(Source data)
*****
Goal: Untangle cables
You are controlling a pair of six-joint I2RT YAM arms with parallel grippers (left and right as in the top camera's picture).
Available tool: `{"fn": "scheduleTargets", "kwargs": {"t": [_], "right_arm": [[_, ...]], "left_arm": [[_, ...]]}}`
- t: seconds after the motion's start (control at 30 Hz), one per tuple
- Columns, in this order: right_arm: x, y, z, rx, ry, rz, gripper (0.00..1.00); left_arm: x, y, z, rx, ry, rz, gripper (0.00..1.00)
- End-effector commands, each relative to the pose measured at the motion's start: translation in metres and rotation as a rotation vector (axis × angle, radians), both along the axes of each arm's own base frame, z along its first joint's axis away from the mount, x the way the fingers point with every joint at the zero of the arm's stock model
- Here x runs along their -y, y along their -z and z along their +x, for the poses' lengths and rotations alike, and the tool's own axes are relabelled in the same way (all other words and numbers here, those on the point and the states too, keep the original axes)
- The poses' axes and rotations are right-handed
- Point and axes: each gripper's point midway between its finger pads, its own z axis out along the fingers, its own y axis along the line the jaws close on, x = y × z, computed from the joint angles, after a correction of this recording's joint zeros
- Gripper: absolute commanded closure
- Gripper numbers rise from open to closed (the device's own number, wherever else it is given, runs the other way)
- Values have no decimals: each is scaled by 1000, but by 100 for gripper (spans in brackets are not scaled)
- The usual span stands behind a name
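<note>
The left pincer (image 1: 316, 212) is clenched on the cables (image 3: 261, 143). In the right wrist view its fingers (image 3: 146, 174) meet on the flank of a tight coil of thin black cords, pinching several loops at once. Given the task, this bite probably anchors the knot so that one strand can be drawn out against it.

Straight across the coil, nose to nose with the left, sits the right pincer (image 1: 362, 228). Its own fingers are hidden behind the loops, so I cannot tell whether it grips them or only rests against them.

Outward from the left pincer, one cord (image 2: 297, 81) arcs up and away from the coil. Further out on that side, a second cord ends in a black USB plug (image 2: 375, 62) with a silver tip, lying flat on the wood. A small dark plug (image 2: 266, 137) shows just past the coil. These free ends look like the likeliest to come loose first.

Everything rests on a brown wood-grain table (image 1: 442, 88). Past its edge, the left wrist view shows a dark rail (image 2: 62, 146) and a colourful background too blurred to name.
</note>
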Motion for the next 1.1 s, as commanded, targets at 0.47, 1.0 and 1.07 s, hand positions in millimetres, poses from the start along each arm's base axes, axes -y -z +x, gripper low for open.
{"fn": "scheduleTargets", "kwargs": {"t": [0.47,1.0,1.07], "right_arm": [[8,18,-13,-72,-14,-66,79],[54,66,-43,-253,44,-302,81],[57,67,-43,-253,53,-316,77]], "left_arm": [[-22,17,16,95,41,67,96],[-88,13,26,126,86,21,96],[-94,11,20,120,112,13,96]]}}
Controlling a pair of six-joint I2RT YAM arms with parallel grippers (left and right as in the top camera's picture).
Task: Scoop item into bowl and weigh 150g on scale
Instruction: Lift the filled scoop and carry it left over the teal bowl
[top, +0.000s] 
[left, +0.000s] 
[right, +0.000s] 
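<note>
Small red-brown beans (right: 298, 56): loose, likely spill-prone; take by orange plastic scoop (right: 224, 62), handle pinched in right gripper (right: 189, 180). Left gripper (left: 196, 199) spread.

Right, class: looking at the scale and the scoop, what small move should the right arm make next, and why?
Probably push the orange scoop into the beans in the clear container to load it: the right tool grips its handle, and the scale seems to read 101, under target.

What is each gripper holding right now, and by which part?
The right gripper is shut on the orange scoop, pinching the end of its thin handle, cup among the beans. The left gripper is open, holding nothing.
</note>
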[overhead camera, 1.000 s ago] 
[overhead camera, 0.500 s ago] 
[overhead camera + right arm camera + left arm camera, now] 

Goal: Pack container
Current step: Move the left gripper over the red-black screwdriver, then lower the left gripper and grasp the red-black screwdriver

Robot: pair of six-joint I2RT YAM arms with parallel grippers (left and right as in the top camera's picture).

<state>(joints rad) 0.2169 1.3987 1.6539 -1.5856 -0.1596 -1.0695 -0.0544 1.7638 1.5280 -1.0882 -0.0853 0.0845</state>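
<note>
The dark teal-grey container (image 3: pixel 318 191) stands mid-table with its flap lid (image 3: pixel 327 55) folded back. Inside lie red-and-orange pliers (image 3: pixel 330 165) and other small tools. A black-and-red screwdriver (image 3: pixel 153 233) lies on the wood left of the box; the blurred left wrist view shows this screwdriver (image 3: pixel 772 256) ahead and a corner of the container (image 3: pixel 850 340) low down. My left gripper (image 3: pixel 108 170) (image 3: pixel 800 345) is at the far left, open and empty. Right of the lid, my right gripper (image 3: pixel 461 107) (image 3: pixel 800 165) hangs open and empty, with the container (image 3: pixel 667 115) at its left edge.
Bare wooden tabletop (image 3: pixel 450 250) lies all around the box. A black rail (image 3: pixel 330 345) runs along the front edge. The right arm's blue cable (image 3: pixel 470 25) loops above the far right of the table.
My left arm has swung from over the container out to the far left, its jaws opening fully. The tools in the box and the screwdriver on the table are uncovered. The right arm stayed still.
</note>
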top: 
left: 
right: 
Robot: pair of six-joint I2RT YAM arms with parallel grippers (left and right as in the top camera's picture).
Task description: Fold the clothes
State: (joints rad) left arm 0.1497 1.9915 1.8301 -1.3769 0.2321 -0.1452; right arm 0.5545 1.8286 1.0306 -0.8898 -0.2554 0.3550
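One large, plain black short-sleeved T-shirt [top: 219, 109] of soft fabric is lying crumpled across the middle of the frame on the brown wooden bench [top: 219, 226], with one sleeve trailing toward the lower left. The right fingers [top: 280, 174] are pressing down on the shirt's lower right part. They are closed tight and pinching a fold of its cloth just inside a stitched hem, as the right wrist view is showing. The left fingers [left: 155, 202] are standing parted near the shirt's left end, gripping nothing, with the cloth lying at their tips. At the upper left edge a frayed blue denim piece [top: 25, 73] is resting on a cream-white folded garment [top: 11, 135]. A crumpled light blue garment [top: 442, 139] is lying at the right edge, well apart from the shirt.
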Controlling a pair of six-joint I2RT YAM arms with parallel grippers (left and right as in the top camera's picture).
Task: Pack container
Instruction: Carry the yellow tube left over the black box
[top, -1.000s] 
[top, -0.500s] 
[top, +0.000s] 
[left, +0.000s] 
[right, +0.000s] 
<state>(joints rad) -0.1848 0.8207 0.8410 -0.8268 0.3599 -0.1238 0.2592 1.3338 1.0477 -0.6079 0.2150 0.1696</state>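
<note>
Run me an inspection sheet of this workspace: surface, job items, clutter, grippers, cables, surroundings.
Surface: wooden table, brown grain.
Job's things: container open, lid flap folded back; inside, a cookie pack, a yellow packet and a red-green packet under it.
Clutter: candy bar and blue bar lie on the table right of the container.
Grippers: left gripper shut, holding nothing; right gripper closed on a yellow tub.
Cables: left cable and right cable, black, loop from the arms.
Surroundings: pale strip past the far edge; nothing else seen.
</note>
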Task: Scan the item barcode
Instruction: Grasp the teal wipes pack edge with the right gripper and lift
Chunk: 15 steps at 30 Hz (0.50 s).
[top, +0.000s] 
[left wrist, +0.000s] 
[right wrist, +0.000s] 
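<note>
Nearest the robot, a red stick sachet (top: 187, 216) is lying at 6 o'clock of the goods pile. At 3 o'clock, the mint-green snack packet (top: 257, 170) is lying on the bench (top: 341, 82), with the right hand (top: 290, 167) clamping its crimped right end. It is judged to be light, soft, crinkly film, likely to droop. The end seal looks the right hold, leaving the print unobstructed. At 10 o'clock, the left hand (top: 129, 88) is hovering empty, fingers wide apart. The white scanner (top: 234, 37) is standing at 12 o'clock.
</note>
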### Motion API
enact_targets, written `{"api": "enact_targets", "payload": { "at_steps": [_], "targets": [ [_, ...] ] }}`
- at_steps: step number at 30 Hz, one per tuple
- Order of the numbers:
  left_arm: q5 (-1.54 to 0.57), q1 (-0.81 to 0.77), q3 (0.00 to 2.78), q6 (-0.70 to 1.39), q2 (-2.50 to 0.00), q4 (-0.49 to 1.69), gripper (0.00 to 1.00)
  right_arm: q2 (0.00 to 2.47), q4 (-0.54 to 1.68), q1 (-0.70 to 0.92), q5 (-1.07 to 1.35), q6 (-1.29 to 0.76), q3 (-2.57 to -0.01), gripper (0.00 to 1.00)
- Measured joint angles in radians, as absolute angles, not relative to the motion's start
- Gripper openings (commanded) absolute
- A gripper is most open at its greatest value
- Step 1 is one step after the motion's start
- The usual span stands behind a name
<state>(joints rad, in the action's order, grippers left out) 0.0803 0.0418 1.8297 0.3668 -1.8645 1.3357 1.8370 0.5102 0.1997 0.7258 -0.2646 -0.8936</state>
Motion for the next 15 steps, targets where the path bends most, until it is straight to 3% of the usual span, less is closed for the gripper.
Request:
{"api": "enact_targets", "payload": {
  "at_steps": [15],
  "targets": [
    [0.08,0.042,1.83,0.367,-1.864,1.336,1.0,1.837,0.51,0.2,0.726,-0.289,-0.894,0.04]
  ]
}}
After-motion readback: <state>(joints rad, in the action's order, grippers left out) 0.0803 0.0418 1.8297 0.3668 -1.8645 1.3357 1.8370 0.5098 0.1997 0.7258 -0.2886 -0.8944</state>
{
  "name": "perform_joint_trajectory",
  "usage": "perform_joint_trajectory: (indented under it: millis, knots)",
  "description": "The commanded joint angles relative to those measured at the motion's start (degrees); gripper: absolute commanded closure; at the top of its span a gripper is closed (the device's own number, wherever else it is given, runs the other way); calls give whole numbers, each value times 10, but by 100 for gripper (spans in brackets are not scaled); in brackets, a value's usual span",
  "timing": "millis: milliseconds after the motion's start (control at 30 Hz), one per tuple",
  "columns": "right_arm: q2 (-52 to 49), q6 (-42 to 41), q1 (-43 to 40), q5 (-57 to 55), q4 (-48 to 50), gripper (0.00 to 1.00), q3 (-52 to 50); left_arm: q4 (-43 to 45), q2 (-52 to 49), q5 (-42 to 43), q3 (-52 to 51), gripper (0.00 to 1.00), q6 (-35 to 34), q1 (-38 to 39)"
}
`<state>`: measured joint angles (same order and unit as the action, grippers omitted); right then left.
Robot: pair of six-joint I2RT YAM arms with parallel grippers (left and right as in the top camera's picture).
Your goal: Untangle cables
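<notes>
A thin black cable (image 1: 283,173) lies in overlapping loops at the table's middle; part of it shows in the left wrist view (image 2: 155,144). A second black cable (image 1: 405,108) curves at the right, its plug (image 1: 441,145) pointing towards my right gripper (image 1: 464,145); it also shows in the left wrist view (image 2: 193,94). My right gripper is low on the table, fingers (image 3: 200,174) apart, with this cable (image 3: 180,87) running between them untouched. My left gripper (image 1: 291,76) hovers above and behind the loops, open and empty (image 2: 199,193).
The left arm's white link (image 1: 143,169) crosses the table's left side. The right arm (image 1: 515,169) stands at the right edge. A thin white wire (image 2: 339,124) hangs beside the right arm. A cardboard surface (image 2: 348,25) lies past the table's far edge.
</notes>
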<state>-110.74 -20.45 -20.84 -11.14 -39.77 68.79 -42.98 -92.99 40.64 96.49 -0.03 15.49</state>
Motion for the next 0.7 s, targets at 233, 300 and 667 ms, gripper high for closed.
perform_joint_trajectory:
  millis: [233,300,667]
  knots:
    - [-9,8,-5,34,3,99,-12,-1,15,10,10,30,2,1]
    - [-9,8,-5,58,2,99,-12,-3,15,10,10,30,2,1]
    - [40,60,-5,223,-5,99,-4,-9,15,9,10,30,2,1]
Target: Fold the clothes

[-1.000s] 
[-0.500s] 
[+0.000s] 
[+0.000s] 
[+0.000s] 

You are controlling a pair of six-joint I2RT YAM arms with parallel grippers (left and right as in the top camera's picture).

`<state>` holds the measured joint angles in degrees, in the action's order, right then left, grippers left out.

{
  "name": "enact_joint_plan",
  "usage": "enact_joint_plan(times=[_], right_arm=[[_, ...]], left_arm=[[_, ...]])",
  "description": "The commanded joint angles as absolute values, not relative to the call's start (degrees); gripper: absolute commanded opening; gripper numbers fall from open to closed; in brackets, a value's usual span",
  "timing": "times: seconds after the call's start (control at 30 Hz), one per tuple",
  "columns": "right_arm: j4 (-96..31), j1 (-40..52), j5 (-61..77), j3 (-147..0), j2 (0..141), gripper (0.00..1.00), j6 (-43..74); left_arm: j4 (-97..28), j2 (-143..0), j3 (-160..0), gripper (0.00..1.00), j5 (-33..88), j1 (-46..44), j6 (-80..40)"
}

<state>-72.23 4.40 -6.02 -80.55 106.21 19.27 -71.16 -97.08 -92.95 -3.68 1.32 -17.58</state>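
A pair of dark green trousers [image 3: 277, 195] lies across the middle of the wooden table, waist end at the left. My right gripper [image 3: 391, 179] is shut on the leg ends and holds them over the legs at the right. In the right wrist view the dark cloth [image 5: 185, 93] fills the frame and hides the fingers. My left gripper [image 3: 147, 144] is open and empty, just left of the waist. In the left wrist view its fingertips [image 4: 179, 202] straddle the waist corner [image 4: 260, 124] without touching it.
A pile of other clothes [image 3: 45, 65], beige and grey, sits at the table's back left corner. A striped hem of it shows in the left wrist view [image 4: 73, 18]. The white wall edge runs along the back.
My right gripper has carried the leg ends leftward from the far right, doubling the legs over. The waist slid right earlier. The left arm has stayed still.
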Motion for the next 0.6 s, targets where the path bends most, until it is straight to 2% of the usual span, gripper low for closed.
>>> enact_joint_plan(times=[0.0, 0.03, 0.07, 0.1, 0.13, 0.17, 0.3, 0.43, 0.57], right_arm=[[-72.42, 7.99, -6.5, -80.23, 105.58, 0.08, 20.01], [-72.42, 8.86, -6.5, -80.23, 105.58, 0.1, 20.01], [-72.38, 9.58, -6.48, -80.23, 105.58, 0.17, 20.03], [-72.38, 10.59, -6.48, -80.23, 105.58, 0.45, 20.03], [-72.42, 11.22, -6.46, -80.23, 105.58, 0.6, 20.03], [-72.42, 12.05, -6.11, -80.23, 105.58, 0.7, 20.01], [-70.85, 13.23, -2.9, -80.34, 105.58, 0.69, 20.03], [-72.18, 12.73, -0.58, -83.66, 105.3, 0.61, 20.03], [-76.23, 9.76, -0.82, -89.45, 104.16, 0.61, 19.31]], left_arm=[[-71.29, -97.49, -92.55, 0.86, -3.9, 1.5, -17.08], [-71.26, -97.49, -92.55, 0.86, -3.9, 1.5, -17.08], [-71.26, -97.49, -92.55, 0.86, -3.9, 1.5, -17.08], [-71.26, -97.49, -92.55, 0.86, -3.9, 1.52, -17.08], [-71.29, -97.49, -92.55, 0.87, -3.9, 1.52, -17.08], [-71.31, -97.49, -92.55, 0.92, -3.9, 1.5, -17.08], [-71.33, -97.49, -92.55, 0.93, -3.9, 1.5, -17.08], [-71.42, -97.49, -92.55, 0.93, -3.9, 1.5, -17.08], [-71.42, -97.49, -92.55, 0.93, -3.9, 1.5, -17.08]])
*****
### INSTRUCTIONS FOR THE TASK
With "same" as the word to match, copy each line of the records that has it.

### OUTPUT FOR THIS TASK
- Here x runs along their -y, y along their -z and z along their +x, for the poses' lengths and rotations alike, and the tool's own axes are relabelled in the same way (all other words and numbers here, those on the point and the states too, keep the original axes)
`<state>`: measured joint angles (same order and unit as the action, grippers omitted); right then left.

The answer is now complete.